Validate the draft SSL JSON against all of the following rules:

| Rule | Check |
|---|---|
| JSON syntax | Well-formed JSON |
| Required fields | All top-level fields present |
| Enum membership | All enum fields use allowed values only |
| Unique identifiers | All scene IDs and step IDs are globally unique |
| Entry pointer | `entry_scene` references an existing scene ID |
| Scene entry pointer | `entry_logic_step` references an existing step ID |
| Scene containment | All referenced scene IDs exist |
| Logic-step containment | All referenced step IDs exist |
| Transition validity | All transition targets are valid scene/step IDs or terminal values |
| Graph integrity | No unreachable scenes or dangling references |

**Failure Handling**
- Retry malformed generations within a bounded retry budget (recommend ≤ 3 retries).
- Record each validation failure with the specific rule that was violated.
- Reject records that remain invalid after retries; do not silently emit invalid JSON.

---

# Reporting

Generate a normalization report containing:

- processed artifact count
- valid SSL count
- rejected SSL count
- parse failures
- schema failures
- graph failures
- enum failures
- retry counts

Include per-artifact diagnostics with the specific Pass-4 rule that caused rejection.

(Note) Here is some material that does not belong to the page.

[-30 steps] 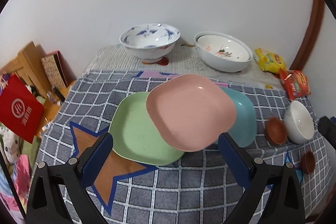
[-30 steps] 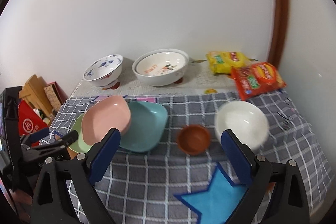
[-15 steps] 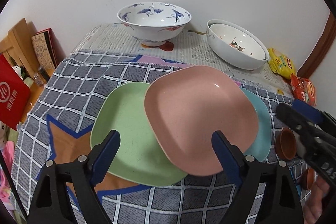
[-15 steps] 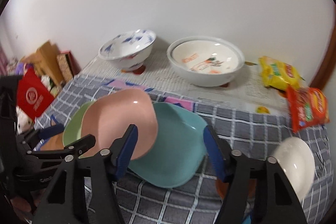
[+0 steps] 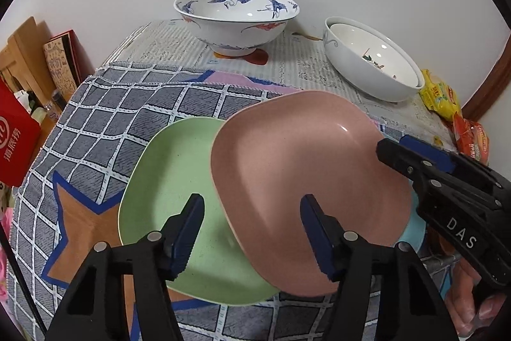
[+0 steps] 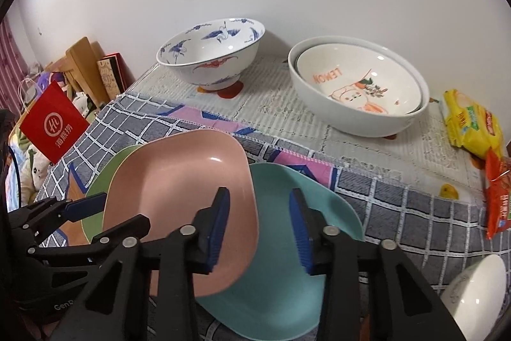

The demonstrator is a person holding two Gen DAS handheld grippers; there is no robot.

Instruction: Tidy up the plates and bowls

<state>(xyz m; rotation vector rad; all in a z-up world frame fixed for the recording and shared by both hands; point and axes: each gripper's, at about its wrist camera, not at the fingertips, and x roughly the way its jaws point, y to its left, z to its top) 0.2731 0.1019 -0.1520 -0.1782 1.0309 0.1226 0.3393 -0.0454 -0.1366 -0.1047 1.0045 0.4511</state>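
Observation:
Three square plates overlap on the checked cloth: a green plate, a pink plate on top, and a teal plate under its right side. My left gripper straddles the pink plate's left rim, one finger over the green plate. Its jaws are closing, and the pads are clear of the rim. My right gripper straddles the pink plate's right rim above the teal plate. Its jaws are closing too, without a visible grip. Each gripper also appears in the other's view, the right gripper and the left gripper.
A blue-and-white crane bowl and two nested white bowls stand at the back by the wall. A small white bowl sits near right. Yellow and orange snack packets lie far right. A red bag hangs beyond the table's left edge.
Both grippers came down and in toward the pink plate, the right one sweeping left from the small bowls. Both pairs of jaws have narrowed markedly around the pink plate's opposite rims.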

Do not expose secrets or credentials in reports.

---

# Success Criteria

The skill succeeds when:

- a valid SSL JSON artifact is produced
- all references resolve correctly
- all enum values are valid
- the output passes all Pass-4 validation rules
- the output remains grounded in the source artifact with no invented behaviour

The skill fails when:

- required graph structures are missing
- transitions are invalid
- unsupported inference is required to fill required fields
- validation errors remain unresolved after retries

---

# Output Expectations

## Primary Output

A schema-valid SSL JSON file named `ssl.json` placed alongside the source `SKILL.md`. Top-level keys: `scheduling`, `scenes`, `logic_steps`.

## Secondary Output

A validation and normalization report summarizing accepted artifacts, rejected artifacts, per-artifact validation diagnostics, and retry behaviour.

---

# Safety Constraints

- Never invent credentials or external systems.
- Never infer unstated side effects.
- Never fabricate execution logic not present in the source.
- Never silently repair invalid graph structures.
- Never emit malformed JSON intentionally.
- Keep normalization deterministic where possible.

---

# Reuse Instructions

To apply this skill to a SKILL.md artifact:

1. Invoke this skill with `skill_path` pointing to the target `SKILL.md`.
2. The normalizer runs all four passes in sequence.
3. If Pass 4 fails, the `RECOVER` pass retries generation up to the retry budget.
4. The resulting `ssl.json` is written alongside the source file.
5. Review the `validation_report` output to confirm acceptance.

For batch normalization, invoke this skill once per artifact and aggregate the per-artifact reports.